Sure - I can implement it the way the oAuth is used, but it seems
wrong.
Tom
On Jun 23, 5:18 pm, Taylor Singletary taylorsinglet...@twitter.com
wrote:
Hi Tom,
I'm happy you're fully considering the implications here. With desktop
applications, it's a matter of best effort security with your consumer
secret and access token secrets. We recommend making it difficult to obtain
the keys from a packaged application, while acknowledging that a determined
hacker would be able to obtain them. That's where monitoring and damage
control comes in -- we give all app developers the ability to
reset/regenerate their consumer key and secret at any time, which is an
effective kill switch for the former secrets. As time goes on, we hope to
provide more tools that will help application developers detect application
abuse.
xAuth adds further complication if the keys are compromised, but should any
rogue exchange logins for access tokens, regenerating your consumer key and
secret will again cut them off from using those access tokens without the
most recent key combination.
We do our best to monitor for abuse and proactively stub out issues when
they arise. There are some alternatives you can explore that would still
protect your Twitter credentials, such as using the API through a homebrew
proxy that actually holds the keys, or using a home-brew OAuth scheme
between your application and a server to retrieve the keys securely.
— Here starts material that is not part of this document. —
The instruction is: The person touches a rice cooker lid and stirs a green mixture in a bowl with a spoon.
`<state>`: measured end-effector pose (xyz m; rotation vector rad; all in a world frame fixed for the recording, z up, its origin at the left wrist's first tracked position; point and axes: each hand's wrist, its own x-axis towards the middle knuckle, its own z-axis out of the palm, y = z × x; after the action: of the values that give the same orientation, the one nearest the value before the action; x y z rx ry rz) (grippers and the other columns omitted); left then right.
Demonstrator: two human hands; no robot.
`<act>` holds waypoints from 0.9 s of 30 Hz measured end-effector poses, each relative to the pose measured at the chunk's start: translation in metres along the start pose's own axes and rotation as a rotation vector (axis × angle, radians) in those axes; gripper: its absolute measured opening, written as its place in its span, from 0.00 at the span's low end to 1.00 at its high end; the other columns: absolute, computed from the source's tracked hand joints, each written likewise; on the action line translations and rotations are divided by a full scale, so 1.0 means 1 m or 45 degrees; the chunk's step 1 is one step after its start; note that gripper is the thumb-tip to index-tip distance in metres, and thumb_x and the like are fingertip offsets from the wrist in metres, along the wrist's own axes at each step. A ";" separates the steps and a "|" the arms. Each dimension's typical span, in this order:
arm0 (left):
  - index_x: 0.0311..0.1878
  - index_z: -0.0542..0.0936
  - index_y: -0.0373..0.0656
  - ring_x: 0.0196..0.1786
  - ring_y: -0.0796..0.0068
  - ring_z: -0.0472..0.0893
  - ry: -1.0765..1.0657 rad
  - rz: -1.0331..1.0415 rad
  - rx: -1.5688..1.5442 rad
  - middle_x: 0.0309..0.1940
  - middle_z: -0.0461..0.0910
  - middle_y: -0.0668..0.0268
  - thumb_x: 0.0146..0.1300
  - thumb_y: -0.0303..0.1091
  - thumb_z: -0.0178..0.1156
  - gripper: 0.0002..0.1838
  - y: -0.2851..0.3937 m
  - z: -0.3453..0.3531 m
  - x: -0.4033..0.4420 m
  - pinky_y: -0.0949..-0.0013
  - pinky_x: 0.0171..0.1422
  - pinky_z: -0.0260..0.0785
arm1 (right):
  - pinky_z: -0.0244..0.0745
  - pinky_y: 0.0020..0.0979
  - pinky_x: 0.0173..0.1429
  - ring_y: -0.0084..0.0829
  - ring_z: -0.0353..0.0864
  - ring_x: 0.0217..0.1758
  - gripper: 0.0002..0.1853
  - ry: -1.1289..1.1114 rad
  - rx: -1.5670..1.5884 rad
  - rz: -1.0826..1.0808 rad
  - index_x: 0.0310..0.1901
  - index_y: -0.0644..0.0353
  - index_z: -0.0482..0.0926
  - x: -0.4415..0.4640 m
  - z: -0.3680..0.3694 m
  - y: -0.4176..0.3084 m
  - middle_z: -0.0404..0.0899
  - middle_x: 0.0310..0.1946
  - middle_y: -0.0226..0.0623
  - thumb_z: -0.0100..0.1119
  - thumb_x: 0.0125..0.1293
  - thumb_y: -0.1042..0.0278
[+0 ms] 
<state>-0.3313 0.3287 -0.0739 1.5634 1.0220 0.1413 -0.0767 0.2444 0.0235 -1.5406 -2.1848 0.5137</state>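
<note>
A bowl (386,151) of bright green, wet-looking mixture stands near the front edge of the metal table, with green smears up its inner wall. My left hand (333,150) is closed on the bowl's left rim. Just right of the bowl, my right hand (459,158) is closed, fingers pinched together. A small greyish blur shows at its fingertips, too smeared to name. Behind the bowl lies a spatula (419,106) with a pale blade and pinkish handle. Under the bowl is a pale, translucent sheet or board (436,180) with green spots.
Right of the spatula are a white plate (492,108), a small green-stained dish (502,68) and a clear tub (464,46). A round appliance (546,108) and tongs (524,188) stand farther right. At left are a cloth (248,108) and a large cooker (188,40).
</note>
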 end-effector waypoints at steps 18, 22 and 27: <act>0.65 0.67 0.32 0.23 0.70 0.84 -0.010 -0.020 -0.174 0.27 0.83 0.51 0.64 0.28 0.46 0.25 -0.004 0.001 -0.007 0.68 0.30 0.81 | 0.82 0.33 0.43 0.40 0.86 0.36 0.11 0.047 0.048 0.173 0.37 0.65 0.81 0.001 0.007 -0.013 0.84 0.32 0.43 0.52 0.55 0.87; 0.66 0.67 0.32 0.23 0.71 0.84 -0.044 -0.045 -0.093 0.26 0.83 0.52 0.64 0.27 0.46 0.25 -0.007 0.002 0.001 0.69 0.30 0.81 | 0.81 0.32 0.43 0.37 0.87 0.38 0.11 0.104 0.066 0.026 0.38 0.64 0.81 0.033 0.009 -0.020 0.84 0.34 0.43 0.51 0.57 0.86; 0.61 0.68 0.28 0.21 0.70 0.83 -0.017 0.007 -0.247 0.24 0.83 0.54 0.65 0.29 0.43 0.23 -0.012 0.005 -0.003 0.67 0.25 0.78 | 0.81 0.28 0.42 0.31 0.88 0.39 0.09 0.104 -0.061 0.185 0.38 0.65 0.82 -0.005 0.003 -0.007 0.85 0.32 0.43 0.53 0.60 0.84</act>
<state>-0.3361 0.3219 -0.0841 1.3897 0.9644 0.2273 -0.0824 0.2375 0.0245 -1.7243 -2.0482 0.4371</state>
I'm not
actually recommending these avenues, but they are options.
The potential damage should your key get hijacked won't really effect your
user account (unless you provide your access tokens in the application --
not a good idea), and the most damage likely to your application would be a
temporary suspension and potential fallout from any actions taken by the
hacker on behalf of your application (issuing Tweets/Spam/etc.)
Taylor
On Wed, Jun 23, 2010 at 2:12 AM, Tom van der Woerdt allerleiga...@gmail.com
wrote:
Hi all,
I'm wondering why there's a secret key if you need to include it with
desktop applications... Of course, there's the client secret key which
needs to remain secret, but why is there a secret key for applications
if it doesn't remain secret?
Is it the combination of the 4 keys that always needs to remain private?
The consumer key, consumer secret, and client token are, of course, safe
to present to people (but still unwise, so I won't).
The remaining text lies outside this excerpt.